By the integrity of his character and strict attention to business, George Hogg was eminently successful, and secured, the esteem of the communities in which he lived. Though a great lover of his adopted country, he did not cease to be an Englishman, and always looked back with pleasure to the good old laws and institutions of his native land.

In April, 1843, he removed to Allegheny City, Pa., and died there Dec. 5, 1849, in the sixty-fifth year of his age, on the property and in the house which he had purchased in an unfinished state of Alexander Brackenridge, Esq., which he completed, and wherein he spent the remainder of his years.

During his business career he, with his uncle, William Hogg, of Brownsville, Pa., established large business-houses in Pittsburgh as Breading & Hogg, in wholesale dry goods, and Dalzell, Taylor & Co., in wholesale groceries, and fifteen different establishments of merchandise and commission-houses in Ohio, together with a forwarding-house at Sandusky City, that state, with which was connected a number of vessels running on Lake Erie, and also a line of boats on the Ohio canal connected with their business houses at Newark, Ohio. Mr. Hogg, with the cooperation of others, aided materially in the building of the bridge over the Monongahela river at Brownsville and Bridgeport, and was one of the original stockholders and managers of the Monongahela Navigation company (slackwater), through whose enterprise the great body of the coal which is mined along the Monongahela river and exported finds its way to the southern cities, New Orleans in particular. In 1828 he erected the Brownsville Glassworks, and supervised their operations for some years, ultimately disposing of them.

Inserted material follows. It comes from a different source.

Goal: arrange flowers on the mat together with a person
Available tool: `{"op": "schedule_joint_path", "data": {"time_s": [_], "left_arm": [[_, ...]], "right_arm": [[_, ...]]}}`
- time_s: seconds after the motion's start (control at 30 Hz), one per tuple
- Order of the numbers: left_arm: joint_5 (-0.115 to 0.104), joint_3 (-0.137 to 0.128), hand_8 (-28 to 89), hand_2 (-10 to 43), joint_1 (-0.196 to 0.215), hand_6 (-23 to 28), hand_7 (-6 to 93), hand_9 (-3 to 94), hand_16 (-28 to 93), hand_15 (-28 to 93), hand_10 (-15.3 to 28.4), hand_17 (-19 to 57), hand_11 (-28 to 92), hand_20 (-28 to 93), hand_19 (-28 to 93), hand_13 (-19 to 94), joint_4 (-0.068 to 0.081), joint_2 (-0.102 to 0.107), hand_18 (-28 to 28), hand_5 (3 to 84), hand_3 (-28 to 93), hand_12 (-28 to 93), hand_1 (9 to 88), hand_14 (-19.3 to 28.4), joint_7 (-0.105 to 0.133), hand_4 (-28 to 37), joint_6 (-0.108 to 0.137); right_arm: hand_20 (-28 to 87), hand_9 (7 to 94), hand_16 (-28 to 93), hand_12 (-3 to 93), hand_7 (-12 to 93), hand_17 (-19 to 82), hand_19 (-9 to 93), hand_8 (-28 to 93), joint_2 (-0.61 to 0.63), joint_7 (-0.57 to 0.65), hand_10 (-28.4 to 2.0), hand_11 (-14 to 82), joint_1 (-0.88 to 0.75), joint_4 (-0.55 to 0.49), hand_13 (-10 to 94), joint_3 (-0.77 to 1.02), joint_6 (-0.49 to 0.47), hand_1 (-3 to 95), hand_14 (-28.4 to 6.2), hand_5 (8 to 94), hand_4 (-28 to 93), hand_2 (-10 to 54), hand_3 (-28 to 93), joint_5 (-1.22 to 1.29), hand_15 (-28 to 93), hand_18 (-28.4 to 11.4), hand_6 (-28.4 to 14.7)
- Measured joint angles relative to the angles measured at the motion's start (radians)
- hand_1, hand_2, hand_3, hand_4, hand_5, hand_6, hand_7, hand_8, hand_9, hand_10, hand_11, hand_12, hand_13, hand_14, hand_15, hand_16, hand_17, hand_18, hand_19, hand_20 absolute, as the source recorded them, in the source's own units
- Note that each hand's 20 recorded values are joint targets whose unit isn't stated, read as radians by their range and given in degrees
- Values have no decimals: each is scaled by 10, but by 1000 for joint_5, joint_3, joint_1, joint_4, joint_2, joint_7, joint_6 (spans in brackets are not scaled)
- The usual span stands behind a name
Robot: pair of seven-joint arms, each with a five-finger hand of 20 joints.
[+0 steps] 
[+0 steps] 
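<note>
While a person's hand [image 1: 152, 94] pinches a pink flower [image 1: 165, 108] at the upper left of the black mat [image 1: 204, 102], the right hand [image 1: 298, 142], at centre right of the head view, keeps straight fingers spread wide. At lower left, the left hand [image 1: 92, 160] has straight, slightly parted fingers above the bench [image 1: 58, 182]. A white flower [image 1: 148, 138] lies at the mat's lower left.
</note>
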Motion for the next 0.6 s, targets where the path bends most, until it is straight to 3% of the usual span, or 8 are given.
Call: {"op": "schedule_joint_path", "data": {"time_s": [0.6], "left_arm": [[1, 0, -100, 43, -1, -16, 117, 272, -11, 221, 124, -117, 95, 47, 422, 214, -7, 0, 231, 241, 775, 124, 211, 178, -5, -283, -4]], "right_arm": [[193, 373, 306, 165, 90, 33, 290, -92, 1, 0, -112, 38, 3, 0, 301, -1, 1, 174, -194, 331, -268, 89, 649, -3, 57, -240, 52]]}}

He was one of the original corporators establishing the Allegheny Cemetery company, and a director in the Bank of Pittsburgh, an institution in which his uncle, William Hogg, was one of the original movers, established in 1810-14. Mr. Hogg was confirmed in his youth according to the usage of the Established Church of England, and through life was a consistent, devout and liberal member of that communion. By the record of Christ Church, Brownsville, we find the following:

In the year 1813 Rev. Mr. Clay succeeded Rev. Mr. Kemper, afterward Bishop Kemper, as missionary of the Advancement society in Western Pennsylvania. He assisted to build a church upon the lot of ground which they already had in possession. July 27, 1813 twelve trustees were appointed: Jacob Bowman, William Hogg, George Hogg, Robert Clarke, Charles Wheeler,John Wise, Basil Brasher, Basil Brown, Charles Ford Henry Stump, Thomas Brown and Henry B. Goe. The secretary chosen upon this occasion was George Hogg In 1823 the church building was completed, In 1825 was consecrated by Bishop White; soon after this a parsonage was erected. Mr. Hogg was warden of this church until he left Brownsville, in 1843. When he came to Pittsburgh he and his family were connected with St. Andrew’s Church, where he was warden until his death. He was one of the Incorporators of the Western Pennsylvania hospital, and his portrait, with that of his colleagues, hangs in the entrance-hall at Dixmont.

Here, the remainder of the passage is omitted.